Here [x] is the greatest integer function. It is the same function as INT, which we encountered last week in our BASIC programming. Technically, this sum is infinite, but all except finitely many terms are zero, so in practice we stop after the last nonzero term.

Ogilvy finds the number of factors of two in 9! as an example:

[9/2] + [9/2^2] + [9/2^3] + [9/2^4] STOP
= 4 + 2 + 1 + 0 = 7

He checks this by multiplying it out:

9! = 1 * 2 * 3 * 4 * 5 * 6 * 7 * 8 * 9
    = 1 * 2 * 3 * (2 * 2) * 5 * (2 * 3) * 7 * (2 * 2 * 2) * (3 * 3)
    = 1 * 2^7 * 3^4 * 5 * 7.

So there are indeed seven factors of two. This means that 9! ends in seven zeros in binary. He explains why this works informally as follows -- every even factor provides a factor of two. Every multiple of four provides an additional factor of two (beyond the factor already counted by the number being even), every 8th multiple provides an extra factor of two, and so on. If we replace 2 by p we have the general proof. QED

To find the number of zeros in 1000! (in decimal), we can't use the formula since it only works for prime factors, and 10 isn't prime. Ogilvy explains that the factors of two dominate the factors of five (as there are always more of the former), and so we use 5 in the formula above:

[1000/5] + [1000/5^2] + [1000/5^3] + [1000/5^4] + [1000/5^5]
= 200 + 40 + 8 + 1 + 0 = 249.

Hence 1000! has 249 terminal zeros.

By the way, this question becomes trickier in dozenal. Suppose we wanted to know how many zeros the factorial of 1000 (great gross) ends in dozenal. The problem is that the base is 2^2 * 3, and while there are always more factors of two than three, it's not obvious whether there are twice as many factors of two as three. So we must use the formula for both 2 and 3.

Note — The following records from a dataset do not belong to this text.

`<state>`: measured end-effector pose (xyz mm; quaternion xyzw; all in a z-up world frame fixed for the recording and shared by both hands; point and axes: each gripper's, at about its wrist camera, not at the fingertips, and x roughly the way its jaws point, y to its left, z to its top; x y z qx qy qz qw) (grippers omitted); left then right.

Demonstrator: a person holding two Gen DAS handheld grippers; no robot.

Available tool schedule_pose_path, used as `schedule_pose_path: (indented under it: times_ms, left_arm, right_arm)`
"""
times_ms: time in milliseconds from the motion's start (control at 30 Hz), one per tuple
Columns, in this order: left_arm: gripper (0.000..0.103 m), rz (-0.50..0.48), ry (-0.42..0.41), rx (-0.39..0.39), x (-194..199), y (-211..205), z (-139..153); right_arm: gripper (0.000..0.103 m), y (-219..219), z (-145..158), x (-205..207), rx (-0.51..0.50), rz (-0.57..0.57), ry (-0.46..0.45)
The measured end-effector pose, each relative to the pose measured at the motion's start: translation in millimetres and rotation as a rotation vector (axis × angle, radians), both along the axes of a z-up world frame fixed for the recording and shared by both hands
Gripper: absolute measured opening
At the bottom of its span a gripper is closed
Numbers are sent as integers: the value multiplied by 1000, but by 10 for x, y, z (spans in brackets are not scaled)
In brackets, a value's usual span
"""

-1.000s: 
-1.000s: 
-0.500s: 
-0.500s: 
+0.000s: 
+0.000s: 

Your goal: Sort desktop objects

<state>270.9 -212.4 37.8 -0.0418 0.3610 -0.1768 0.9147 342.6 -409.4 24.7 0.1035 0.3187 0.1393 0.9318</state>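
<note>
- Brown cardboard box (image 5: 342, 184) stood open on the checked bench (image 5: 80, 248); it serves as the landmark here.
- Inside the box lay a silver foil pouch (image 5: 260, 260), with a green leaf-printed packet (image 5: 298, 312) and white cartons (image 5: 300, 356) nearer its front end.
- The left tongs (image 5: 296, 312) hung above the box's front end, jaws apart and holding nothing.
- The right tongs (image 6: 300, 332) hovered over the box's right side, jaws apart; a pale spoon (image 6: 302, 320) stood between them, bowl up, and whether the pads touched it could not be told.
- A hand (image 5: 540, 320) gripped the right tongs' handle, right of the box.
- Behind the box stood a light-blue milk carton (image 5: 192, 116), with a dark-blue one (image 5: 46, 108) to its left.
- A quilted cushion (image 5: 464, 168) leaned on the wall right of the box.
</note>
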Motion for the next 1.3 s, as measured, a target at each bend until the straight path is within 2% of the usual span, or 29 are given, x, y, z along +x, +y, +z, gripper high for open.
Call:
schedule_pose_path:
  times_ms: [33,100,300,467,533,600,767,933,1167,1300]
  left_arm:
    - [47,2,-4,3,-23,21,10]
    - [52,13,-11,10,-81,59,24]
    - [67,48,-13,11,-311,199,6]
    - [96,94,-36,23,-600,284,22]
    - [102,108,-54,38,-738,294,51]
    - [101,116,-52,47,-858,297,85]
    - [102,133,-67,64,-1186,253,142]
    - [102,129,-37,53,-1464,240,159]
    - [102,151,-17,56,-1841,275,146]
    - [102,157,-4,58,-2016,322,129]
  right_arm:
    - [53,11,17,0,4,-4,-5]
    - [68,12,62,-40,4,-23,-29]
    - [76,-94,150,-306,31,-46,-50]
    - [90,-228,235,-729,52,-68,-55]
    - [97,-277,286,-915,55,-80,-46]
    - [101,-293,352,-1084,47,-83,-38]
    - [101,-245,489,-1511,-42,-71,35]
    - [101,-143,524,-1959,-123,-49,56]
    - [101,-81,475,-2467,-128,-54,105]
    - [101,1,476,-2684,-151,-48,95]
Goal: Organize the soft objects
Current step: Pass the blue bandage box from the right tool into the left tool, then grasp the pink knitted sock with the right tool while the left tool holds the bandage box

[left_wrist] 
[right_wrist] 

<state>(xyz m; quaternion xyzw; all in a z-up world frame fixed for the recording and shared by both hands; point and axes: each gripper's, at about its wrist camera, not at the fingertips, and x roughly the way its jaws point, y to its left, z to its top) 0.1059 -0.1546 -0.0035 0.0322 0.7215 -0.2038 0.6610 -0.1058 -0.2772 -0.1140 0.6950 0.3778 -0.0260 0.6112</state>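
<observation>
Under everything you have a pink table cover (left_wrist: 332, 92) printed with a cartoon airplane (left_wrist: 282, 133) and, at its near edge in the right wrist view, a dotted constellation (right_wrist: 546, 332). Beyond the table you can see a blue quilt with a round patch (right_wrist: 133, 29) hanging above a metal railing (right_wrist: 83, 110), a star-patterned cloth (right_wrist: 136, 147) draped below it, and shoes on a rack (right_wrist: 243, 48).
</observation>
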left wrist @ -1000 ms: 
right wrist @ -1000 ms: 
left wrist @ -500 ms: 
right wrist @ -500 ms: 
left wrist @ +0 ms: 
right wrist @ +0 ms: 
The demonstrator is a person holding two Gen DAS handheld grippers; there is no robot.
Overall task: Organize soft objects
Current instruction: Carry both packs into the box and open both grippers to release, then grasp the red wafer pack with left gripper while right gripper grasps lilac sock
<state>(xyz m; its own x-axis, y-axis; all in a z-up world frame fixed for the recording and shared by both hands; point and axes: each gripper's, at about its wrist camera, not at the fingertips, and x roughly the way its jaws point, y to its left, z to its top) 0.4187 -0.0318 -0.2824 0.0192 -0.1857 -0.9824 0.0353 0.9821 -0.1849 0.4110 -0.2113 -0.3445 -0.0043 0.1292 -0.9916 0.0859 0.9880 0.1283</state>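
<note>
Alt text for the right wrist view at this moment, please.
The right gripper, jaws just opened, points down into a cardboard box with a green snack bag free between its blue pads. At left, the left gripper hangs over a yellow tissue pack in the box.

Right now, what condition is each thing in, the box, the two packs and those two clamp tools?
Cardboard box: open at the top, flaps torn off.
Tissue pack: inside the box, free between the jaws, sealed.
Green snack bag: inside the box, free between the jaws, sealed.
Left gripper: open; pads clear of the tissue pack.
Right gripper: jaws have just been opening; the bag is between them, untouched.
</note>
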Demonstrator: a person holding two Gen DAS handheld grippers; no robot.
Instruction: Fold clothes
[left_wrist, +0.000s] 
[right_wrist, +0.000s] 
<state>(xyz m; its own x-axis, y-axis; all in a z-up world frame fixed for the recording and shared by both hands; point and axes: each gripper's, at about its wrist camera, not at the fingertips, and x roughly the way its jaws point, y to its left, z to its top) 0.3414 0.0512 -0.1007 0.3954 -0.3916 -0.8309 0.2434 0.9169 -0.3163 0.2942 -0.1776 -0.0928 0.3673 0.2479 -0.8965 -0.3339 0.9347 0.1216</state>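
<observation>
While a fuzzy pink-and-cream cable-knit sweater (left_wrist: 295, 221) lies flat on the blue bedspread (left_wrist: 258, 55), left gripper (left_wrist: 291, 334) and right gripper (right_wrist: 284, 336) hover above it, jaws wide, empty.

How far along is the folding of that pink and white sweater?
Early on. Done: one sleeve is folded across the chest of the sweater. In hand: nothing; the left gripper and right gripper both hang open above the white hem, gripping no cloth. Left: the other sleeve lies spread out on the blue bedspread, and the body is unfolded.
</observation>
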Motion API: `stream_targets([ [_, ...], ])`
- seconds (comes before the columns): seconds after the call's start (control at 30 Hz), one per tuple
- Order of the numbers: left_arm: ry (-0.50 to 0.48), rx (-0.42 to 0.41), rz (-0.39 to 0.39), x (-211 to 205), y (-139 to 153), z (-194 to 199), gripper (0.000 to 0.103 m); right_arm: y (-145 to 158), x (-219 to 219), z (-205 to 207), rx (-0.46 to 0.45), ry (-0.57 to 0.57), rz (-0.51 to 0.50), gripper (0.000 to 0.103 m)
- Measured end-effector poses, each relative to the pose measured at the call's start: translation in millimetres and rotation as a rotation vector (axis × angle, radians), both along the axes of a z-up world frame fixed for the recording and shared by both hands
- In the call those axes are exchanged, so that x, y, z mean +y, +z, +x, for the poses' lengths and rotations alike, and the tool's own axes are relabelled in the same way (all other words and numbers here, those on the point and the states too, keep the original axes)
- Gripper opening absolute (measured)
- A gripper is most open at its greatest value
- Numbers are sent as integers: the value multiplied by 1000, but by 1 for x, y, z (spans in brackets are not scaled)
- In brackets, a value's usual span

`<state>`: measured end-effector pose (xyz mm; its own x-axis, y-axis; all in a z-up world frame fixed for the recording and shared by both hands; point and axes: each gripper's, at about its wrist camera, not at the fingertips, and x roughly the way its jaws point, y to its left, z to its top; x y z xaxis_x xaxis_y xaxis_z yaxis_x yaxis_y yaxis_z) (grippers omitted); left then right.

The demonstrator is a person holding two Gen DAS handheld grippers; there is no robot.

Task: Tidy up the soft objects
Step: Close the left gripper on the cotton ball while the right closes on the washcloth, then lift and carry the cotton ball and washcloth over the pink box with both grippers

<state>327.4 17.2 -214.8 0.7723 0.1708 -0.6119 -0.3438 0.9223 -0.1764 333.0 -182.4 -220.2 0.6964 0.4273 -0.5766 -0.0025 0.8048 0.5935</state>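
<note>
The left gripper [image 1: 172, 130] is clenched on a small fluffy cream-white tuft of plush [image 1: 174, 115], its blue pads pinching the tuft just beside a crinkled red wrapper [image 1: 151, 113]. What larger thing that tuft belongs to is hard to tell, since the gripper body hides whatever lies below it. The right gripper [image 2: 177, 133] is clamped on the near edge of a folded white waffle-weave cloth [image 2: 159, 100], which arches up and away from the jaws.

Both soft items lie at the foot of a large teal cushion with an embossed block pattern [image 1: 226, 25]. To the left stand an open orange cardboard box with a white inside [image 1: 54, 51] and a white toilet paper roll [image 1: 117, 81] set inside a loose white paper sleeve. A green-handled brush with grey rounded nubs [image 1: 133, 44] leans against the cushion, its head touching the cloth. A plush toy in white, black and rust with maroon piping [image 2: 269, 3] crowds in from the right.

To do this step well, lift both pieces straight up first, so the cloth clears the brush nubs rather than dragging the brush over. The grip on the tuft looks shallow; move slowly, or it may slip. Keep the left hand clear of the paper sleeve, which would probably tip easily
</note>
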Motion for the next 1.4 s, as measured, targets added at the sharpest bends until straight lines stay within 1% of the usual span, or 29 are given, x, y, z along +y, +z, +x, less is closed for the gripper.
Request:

[c] (default dozenal -- that is, all calculations below are in dozenal):

[1000/2] + [1000/2^2] + [1000/2^3] + ... + [1000/2^9] + [1000/2^a] + [1000/2^b]
= 600 + 300 + 160 + 90 + 46 + 23 + 11 + 6 + 3 + 1 + 0 = bb8

Notice that half of this is [bb8/2] = 5ba, which is how many factors of four (that is, pairs of factors of 2, since we're in base 2^2 * 3) we have.

[1000/3] + [1000/3^2] + [1000/3^3]+ [1000/3^4] + [1000/3^5] + [1000/3^6] + [1000/3^7]
= 400 + 140 + 54 + 19 + 7 + 2 + 0 = 5ba

We see that there are exactly twice as many factors of two as three! This isn't a coincidence -- this phenomenon occurs only in certain bases. Dozenal is the first -- the next is 39 (written in dozenal -- the base is 45 in decimal). So the answer is that there are 5ba zeros. (This is 862 in decimal.)

Ogilvy ends the chapter as follows:

"Having stretched our minds and our credulity in the chapter by strolling down a few of the lesser lanes and byways, some of which do not properly belong to number theory, we end our digression and return now to the main highway."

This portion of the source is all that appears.